This week, Germany’s ruling coalition announced that it’s set to institute a quota for the number of women involved in corporate governance at German companies. Lawmakers are set “to introduce legislation requiring German companies to allot 30 percent of their non-executive board seats to women from 2016,” Reuters reports. The European Union as a whole is moving closer to instituting a similar 40% quota.
This way of getting women into the upper rungs of the corporate ladder is relatively new, and somewhat controversial.
Norway instituted a board quota back in 2005, which requires that at least 40% of boards of publicly listed companies be comprised of women (it’s actually slightly more complicated than that, depending on the number of people on the board, but for larger boards it is 40%). According to the European Commission, Norway’s female board membership reached 40% in 2009 — up from just 6% in 2002 — and has stayed roughly constant since then. Here’s the chart from the report:
According to a 2011 Deloitte study on corporate governance, Norway’s gender diversity in this respect is the best in the world by 10-15 percentage points.

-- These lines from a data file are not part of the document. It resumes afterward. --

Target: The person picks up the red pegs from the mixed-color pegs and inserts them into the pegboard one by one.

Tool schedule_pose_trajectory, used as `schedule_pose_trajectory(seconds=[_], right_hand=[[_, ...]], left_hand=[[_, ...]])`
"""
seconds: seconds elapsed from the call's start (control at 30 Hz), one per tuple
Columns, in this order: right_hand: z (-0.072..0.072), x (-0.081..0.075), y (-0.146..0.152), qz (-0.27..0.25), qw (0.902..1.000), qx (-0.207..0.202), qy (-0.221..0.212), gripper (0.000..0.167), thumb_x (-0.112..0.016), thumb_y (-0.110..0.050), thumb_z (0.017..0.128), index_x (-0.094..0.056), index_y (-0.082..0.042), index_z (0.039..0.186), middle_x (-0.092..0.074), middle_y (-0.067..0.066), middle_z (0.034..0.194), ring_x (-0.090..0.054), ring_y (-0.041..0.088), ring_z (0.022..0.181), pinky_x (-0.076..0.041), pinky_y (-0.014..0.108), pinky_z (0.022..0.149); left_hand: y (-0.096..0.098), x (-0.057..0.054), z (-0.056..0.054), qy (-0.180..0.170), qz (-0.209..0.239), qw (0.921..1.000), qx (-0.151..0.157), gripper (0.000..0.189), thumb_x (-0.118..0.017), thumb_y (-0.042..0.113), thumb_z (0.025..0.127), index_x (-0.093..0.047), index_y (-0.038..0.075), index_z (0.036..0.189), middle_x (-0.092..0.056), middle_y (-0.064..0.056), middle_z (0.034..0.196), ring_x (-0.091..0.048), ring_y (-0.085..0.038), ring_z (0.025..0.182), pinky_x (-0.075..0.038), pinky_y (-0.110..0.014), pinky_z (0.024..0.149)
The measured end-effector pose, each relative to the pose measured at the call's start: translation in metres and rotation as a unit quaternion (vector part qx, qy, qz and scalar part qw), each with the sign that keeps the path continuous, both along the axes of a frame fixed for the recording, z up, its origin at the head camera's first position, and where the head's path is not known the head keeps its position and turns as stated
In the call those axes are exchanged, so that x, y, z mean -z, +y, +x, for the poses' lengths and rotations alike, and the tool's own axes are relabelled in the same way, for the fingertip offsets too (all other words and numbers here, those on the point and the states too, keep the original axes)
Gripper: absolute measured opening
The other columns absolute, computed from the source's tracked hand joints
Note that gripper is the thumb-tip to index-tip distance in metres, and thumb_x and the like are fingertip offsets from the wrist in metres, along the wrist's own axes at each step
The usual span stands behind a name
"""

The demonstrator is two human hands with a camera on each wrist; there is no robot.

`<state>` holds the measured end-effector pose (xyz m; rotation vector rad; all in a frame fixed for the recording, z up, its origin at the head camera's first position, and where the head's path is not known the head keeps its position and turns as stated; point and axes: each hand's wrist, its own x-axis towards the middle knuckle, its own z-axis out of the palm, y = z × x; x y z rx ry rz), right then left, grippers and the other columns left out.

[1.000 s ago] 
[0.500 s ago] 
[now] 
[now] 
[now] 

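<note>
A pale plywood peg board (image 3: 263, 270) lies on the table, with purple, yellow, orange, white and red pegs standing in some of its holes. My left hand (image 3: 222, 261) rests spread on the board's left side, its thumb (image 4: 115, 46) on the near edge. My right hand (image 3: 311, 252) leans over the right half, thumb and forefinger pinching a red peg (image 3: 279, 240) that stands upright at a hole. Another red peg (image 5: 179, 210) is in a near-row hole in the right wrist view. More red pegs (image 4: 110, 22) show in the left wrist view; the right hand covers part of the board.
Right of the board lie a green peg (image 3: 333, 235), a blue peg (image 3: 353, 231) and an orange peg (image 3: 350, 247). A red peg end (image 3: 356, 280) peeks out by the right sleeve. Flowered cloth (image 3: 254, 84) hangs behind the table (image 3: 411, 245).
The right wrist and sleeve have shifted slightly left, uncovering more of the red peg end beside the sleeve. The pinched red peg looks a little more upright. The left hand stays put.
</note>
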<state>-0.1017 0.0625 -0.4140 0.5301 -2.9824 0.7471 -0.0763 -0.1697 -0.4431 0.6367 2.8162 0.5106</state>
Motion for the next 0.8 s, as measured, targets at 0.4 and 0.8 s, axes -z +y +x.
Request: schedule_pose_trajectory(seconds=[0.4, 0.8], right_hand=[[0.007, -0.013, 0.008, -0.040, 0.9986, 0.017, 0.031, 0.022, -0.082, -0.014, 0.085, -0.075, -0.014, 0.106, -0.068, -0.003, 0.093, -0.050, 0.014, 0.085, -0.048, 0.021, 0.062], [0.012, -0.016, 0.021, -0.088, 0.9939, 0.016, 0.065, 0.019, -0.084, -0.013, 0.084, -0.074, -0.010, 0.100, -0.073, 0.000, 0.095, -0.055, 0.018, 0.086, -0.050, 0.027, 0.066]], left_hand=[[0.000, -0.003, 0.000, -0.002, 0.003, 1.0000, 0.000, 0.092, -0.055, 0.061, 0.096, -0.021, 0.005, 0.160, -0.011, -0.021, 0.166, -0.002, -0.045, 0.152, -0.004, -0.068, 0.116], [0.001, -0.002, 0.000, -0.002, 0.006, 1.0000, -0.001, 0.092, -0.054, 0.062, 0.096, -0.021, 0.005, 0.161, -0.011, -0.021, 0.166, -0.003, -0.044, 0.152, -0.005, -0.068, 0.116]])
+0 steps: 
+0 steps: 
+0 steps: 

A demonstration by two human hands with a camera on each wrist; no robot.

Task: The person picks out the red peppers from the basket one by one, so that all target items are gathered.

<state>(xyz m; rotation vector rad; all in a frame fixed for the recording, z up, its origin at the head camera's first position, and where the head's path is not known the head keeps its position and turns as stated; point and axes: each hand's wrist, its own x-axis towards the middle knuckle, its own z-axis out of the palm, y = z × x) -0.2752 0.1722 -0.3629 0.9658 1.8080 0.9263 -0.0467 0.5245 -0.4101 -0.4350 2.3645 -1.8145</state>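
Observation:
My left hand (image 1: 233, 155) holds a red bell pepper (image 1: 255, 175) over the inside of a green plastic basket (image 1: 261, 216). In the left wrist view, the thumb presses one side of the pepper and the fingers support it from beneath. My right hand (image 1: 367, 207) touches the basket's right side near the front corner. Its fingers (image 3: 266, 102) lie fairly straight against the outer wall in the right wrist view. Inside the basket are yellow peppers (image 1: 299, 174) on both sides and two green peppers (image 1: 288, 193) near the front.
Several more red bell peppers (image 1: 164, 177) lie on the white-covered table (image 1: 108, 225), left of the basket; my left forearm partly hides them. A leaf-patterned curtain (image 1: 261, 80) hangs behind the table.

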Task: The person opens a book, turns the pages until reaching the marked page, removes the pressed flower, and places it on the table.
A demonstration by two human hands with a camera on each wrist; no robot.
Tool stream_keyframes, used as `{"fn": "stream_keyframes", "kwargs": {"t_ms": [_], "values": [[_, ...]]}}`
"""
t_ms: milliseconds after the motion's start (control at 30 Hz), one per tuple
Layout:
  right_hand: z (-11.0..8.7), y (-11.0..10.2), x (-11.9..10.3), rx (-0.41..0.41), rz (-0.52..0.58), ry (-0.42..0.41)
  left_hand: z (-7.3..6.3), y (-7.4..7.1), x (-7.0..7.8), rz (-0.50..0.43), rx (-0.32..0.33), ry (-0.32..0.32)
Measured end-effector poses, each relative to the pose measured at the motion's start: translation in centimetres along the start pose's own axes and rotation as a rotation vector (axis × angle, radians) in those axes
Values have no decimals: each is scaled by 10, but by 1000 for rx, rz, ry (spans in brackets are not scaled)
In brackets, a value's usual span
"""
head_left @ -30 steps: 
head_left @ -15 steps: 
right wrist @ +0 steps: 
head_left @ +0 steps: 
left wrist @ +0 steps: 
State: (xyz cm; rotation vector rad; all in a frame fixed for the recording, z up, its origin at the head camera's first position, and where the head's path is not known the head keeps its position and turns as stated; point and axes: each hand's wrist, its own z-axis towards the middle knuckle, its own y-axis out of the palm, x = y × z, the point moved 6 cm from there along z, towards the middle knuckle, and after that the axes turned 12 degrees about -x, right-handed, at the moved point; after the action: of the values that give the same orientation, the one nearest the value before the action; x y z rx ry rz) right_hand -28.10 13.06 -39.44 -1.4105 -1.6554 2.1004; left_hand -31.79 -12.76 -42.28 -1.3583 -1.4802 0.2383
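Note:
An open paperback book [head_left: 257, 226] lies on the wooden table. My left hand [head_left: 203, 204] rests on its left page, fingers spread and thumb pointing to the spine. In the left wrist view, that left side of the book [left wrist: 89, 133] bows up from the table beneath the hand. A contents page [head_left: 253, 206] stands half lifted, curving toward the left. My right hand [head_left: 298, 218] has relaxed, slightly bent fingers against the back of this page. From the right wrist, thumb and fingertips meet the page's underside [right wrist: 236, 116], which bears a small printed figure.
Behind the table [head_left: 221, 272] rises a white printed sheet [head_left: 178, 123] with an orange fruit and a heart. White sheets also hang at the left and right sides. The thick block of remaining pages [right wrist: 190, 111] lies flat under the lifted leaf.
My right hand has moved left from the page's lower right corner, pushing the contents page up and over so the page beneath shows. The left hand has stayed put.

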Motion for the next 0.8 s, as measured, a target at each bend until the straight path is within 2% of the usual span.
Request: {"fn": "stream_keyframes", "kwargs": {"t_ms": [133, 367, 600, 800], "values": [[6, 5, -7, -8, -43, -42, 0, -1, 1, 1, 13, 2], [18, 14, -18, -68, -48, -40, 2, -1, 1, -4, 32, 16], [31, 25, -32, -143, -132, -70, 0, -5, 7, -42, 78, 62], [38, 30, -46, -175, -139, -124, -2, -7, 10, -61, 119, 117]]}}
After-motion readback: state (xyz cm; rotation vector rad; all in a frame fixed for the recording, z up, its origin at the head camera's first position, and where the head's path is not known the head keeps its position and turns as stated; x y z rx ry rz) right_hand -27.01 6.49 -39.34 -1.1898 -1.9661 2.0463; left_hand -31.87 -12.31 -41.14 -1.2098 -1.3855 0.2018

Initial (rather limited) research suggests that forced board diversity in Norway wasn’t necessarily a good thing for firms’ profits. However, the study found that this had more to do with the corporate governance experience the new female board members had (not much), rather than their gender. This rule wasn’t instituted with short-term corporate profits in mind. It was instituted by the state, with equality in mind. And being as women are not innately incompetent at governance, there’s unlikely to be any long-term harm to corporate profits by requiring more women at the top.
A few months ago, Peggy Drexler argued that quotas don’t work because, in addition to not helping corporate profits, women are seen as token hires (“golden skirts” as they are called in Norway). However, this is about as short-sighted as the company profits argument. When Norway’s rule was instituted in 2006, there weren’t many women qualified to meet the quota, so the few women that were got put on a lot of different boards. But that’s changing, and will continue to change as companies develop new hires knowing that it is in their interest to invest in promising young women.
Drexler also argues that the quota system discounts the achievements of women who work hard and are successful — women get viewed as tokens, in other words. But the crux of the problem is there aren’t enough women achieving success, and it’s not because they don’t work hard. That’s exactly why the quota system was put in place. Making women a larger percentage of corporate boards means fewer men will be. Some men who are left out will of course grumble at this. There is no reason their grumbling should be allowed to produce results.
As IMF head Christine Lagarde mentioned last March, the hope is that the quota system is effective enough that it eventually gets phased out. “Once a threshold has been reached… we can do away with quotas and demonstrate on our own merits that we can be trusted, that we can contribute, that we deserve to be elected, hired or promoted”.
When Torhild Barlaup joined Female Future in 2008, she did not think she had the skills to be a director. Although she was a senior manager at a Norwegian car importer, Ms. Barlaup, 44, said she lacked the self-confidence to approach her superiors about such opportunities.
Soon after finishing the course, Ms. Barlaup told her managers that she was ready to take on board positions. While she said her bosses were initially surprised, they quickly found roles for her at subsidiaries that faced challenges similar to those that Ms. Barlaup had addressed in her own division.